In January of 1940, 383 Marlborough was acquired from Hasket Derby’s estate and heirs by real estate dealer Henry Joseph O’Meara.
On February 13, 1940, 383 Marlborough was acquired from Henry J. O’Meara by Jessica M. Carbee. She lived there with her parents, Scott Clifton Carbee and Mary P. (Jones) Carbee. They all previously had lived in an apartment at 318 Commonwealth.
Scott Carbee was a noted artist and operated an art school at 126 Massachusetts Avenue. Jessica Carbee worked as the office secretary at the school.
Mary Carbee died in 1944 and Scott Carbee died in June of 1946. After their deaths, Jessica Carbee continued to live at 383 Marlborough.
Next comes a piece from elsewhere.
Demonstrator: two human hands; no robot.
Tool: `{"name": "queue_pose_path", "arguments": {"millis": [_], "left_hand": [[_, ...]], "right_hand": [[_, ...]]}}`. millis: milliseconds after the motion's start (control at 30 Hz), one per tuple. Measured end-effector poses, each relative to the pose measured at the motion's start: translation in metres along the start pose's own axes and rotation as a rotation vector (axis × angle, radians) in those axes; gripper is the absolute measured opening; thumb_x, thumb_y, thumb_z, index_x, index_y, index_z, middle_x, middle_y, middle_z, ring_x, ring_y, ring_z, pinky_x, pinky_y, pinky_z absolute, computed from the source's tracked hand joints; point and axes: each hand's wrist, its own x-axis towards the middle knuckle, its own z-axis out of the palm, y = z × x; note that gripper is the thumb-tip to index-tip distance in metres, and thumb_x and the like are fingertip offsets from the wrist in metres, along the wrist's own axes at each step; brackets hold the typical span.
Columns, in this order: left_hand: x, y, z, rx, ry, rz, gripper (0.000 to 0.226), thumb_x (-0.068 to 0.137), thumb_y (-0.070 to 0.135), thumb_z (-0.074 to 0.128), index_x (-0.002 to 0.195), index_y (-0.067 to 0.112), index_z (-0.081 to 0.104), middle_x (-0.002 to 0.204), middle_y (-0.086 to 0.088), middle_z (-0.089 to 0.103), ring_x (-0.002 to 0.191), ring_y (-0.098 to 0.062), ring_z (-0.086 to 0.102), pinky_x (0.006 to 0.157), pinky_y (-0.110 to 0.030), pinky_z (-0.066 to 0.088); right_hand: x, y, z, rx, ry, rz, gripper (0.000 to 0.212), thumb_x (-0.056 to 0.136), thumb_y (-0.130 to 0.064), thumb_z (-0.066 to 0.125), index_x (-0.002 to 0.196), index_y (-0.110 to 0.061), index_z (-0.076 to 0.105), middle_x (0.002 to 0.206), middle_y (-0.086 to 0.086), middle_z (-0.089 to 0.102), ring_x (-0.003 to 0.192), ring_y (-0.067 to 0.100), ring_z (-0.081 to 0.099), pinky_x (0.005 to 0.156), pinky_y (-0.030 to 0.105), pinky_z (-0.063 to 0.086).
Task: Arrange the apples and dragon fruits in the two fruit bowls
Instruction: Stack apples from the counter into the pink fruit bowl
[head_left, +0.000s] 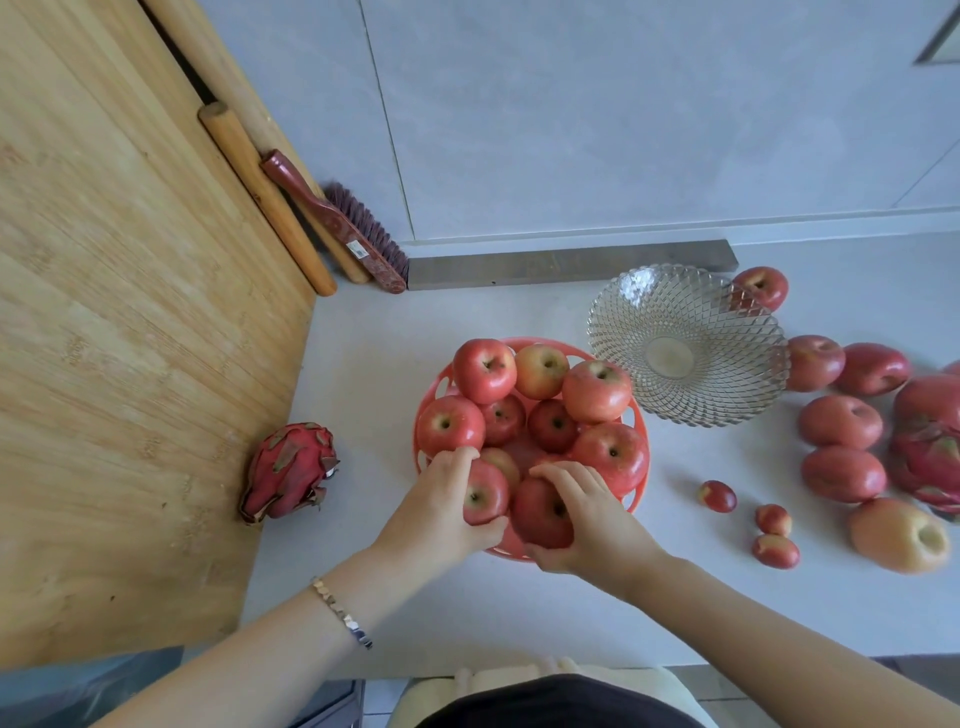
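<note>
A red plastic bowl (638, 493) in the middle of the counter holds several red apples. My left hand (436, 512) grips a red apple (484, 500) at the bowl's near edge. My right hand (592, 512) grips a darker apple (540, 514) beside it. An empty glass bowl (727, 400) stands just behind and to the right. One dragon fruit (290, 470) lies left of the red bowl against the wooden board. Another dragon fruit (930, 462) lies at the far right among several loose apples (841, 421).
A large wooden board (130, 338) covers the left side. Rolling pins (265, 197) and a red brush (343, 223) lean at the back left. A metal bar (566, 262) lies along the wall. Three small red fruits (717, 496) sit right of the red bowl.
</note>
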Motion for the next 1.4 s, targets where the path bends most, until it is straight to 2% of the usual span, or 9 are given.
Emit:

On April 3, 1964, 383 Marlborough was acquired from Jessica Carbee by Benjamin J. Greenberg, an electrical contractor. He and his wife, June Rose (Guckert) Greenberg, made it their home and operated it as a lodging house.
On August 1, 1980, 383 Marlborough was purchased from Benjamin Greenberg by Robert A. Pantano, and on June 15, 1983, it was purchased from him by Kenneth J. Kruse and Donald E. Cote
In February of 1984, Donald Cote filed for (and subsequently received) permission to legalize the occupancy as four apartments. He indicated that was an existing condition.
On June 20, 2005, 383 Marlborough was acquired from Kenneth Kruse and Donald Cote by the 383 Marlborough Street LLC.
.383 Marlborough remained an apartment building, assessed as a four- to six-family dwelling, in 2017.